Task statement -
What is needed is an exact copy of the whole listing below, with no pictures.

Recorded data -
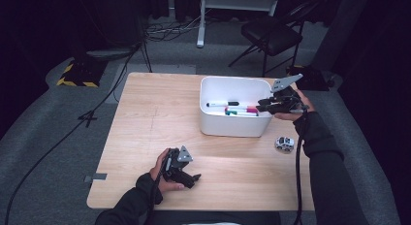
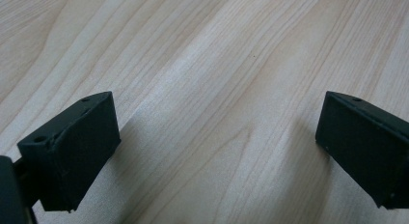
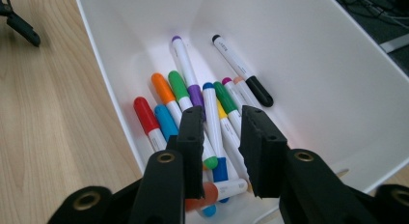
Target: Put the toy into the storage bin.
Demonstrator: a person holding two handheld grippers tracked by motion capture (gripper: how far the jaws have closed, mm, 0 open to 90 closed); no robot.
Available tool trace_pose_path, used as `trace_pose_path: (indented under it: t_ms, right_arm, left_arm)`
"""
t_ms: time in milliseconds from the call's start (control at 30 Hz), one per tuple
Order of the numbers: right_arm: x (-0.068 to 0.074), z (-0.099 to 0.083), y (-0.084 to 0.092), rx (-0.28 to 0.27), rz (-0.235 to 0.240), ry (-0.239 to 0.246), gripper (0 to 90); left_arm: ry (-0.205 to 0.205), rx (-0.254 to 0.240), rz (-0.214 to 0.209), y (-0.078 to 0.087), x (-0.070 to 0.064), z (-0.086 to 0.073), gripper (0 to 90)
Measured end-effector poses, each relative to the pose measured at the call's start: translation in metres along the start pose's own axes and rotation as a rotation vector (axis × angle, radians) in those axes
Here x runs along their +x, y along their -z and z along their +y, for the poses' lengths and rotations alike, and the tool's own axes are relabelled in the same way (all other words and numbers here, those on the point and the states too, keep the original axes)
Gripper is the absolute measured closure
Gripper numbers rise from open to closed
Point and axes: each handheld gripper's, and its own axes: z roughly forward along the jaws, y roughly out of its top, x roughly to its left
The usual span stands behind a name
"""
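Several markers (image 3: 212, 118) are partly hidden behind the right gripper (image 3: 222, 137), whose jaws are slightly parted, nothing pinched. Bright caps are seen heaped in the white bin (image 3: 308, 55). The left gripper (image 2: 217, 151) is spread wide.

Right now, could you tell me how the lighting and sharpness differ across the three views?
High view: the table is lit, surroundings dark, picture soft. Left gripper view: the wood grain is sharp, with soft shadows beside the gripper. Right gripper view: the markers are crisp, and the white bin is bright.

My bench (image 1: 145, 118) is pale wood with a smooth, matt grain. The white bin (image 3: 308, 55) looks like smooth, faintly glossy plastic, as do the markers (image 3: 212, 113) inside. My right hand-held gripper (image 3: 219, 151) has matt black pads.
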Motion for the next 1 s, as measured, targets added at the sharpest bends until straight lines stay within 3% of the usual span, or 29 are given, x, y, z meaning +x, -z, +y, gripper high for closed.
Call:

Written solution -
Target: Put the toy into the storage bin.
Demonstrator: a person holding two handheld grippers tracked by motion capture (gripper: how far the jaws have closed, mm, 0 open to 90 closed); no robot.
Available tool trace_pose_path, used as `trace_pose_path: (indented under it: t_ms, right_arm, left_arm)`
"""
t_ms: time in milliseconds from the call's start (control at 30 Hz), one per tuple
Order of the numbers: right_arm: x (-0.068 to 0.074), z (-0.099 to 0.083), y (-0.084 to 0.092), rx (-0.28 to 0.27), rz (-0.235 to 0.240), ry (-0.239 to 0.246), gripper (0 to 90); left_arm: ry (-0.205 to 0.205), rx (-0.254 to 0.240), rz (-0.214 to 0.209), y (-0.078 to 0.087), x (-0.070 to 0.064), z (-0.086 to 0.073), gripper (0 to 90)
Measured end-effector poses, each relative to the pose measured at the call's start: translation in metres along the start pose's own axes and rotation as a rotation vector (axis × angle, radians) in those axes
Here x runs along their +x, y along their -z and z along their +y, for the poses' lengths and rotations alike, and the tool's own axes are relabelled in the same way (all other words and numbers here, those on the point and the states too, keep the original axes)
Gripper is the absolute measured closure
Gripper numbers rise from open to closed
Point and axes: each handheld gripper's, and its own axes: z roughly forward along the jaws, y roughly out of its top, x roughly to its left
The usual span stands behind a name
"""
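Several markers (image 3: 212, 118) are partly hidden behind the right gripper (image 3: 222, 137), whose jaws are slightly parted, nothing pinched. Bright caps are seen heaped in the white bin (image 3: 308, 55). The left gripper (image 2: 217, 151) is spread wide.

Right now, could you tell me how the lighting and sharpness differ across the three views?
High view: the table is lit, surroundings dark, picture soft. Left gripper view: the wood grain is sharp, with soft shadows beside the gripper. Right gripper view: the markers are crisp, and the white bin is bright.

My bench (image 1: 145, 118) is pale wood with a smooth, matt grain. The white bin (image 3: 308, 55) looks like smooth, faintly glossy plastic, as do the markers (image 3: 212, 113) inside. My right hand-held gripper (image 3: 219, 151) has matt black pads.
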Motion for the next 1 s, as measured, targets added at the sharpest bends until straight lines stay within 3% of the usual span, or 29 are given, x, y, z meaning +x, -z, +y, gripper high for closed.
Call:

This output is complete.